* **Problem description**: Each line below from the one containing "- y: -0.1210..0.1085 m" through the one containing "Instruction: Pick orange" should be output exactly as it stands, and no other line should appear.

* **Data provided**:

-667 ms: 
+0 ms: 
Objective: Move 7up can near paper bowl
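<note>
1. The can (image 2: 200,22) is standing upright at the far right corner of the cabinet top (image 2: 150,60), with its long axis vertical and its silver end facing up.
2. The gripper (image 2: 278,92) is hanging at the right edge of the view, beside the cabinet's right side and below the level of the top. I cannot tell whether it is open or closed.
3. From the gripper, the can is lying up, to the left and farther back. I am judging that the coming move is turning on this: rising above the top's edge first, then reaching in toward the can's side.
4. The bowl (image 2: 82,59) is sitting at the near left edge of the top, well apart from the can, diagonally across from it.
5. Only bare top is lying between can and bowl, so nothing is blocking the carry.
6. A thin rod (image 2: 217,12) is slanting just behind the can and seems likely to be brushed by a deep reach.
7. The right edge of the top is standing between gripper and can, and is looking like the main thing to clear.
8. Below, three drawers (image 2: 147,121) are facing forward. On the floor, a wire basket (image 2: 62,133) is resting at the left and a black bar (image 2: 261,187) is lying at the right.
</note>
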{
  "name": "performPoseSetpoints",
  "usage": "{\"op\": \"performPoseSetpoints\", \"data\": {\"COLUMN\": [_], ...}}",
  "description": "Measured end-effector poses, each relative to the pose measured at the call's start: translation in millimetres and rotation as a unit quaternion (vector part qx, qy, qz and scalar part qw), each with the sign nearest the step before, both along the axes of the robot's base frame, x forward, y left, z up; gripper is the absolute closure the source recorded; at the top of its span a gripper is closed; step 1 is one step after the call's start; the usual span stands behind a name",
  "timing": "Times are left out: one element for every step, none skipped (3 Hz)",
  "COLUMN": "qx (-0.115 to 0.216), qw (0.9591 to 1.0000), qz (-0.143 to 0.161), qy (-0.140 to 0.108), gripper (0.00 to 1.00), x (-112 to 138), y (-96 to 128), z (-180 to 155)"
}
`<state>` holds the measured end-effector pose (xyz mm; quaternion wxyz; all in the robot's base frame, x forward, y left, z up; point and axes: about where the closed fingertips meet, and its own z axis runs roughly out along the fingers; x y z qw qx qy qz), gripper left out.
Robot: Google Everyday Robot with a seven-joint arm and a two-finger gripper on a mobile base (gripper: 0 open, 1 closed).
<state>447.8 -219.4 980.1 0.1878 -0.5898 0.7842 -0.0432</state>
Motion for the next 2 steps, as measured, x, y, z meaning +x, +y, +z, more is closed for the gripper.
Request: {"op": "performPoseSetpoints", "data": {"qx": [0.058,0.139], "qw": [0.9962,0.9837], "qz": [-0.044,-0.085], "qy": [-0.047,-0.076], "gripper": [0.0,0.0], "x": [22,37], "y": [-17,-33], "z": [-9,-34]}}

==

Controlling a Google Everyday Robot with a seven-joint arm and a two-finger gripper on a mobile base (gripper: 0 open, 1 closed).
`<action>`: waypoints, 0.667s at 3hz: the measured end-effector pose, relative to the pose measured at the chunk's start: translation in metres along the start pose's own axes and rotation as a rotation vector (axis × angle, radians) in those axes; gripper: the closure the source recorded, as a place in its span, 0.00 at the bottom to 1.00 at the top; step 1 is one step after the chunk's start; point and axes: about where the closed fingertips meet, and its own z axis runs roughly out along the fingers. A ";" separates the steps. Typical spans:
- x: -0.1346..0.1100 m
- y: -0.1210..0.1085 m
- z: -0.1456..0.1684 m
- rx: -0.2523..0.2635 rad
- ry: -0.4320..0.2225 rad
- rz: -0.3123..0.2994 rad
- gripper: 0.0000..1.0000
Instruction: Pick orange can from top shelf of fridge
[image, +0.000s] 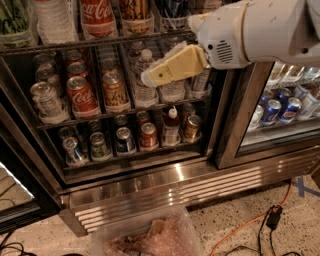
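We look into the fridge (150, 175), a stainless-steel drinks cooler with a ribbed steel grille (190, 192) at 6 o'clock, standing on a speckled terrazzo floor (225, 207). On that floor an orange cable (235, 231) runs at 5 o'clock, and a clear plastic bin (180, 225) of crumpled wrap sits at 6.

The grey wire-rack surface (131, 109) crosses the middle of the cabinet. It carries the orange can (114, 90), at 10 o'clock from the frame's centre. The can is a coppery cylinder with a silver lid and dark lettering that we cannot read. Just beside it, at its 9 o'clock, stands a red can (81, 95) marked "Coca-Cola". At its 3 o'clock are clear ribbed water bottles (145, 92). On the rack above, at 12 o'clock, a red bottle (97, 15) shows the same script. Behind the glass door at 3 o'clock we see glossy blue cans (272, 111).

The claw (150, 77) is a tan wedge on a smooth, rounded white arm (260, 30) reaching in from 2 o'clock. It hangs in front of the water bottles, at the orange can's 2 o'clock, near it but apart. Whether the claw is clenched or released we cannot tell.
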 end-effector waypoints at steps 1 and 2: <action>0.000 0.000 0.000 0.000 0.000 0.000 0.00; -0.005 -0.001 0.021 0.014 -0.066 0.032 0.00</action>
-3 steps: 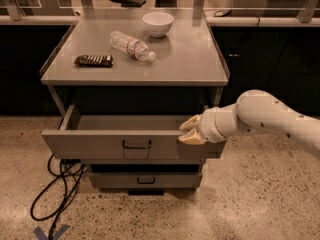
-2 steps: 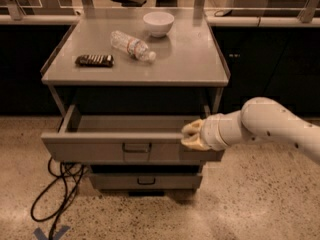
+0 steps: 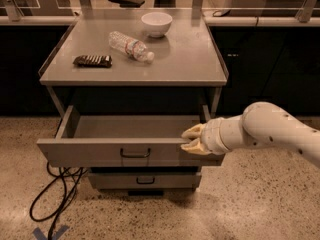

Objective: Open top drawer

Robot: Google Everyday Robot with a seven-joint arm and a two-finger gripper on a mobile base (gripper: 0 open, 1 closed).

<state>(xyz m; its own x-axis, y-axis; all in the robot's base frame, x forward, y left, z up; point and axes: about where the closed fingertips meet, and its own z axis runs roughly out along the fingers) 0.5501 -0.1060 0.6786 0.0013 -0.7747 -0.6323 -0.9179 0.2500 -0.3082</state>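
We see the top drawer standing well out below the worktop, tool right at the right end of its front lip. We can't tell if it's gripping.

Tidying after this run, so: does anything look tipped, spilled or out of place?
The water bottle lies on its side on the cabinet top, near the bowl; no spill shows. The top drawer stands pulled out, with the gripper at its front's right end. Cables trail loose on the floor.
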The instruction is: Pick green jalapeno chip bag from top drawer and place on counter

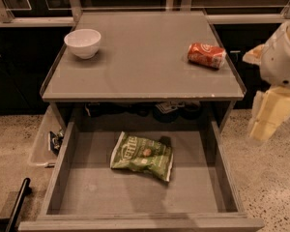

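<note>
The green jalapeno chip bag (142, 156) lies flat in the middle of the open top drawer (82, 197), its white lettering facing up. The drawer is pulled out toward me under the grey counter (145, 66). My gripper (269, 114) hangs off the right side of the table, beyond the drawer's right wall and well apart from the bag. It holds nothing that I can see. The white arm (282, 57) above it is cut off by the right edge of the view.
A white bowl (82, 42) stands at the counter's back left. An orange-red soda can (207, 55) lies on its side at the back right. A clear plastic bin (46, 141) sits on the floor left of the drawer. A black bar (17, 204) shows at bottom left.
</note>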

* **Solution to the problem**:
- y: -0.1210..0.1085 m
- z: -0.1456..0.1684 m
- rx: -0.2523..0.2635 rad
- ry: -0.4320..0.2225 rad
- rz: -0.3123..0.2994 rad
- gripper: 0.0000..1.0000
Instruction: Pick orange can from top shelf of fridge

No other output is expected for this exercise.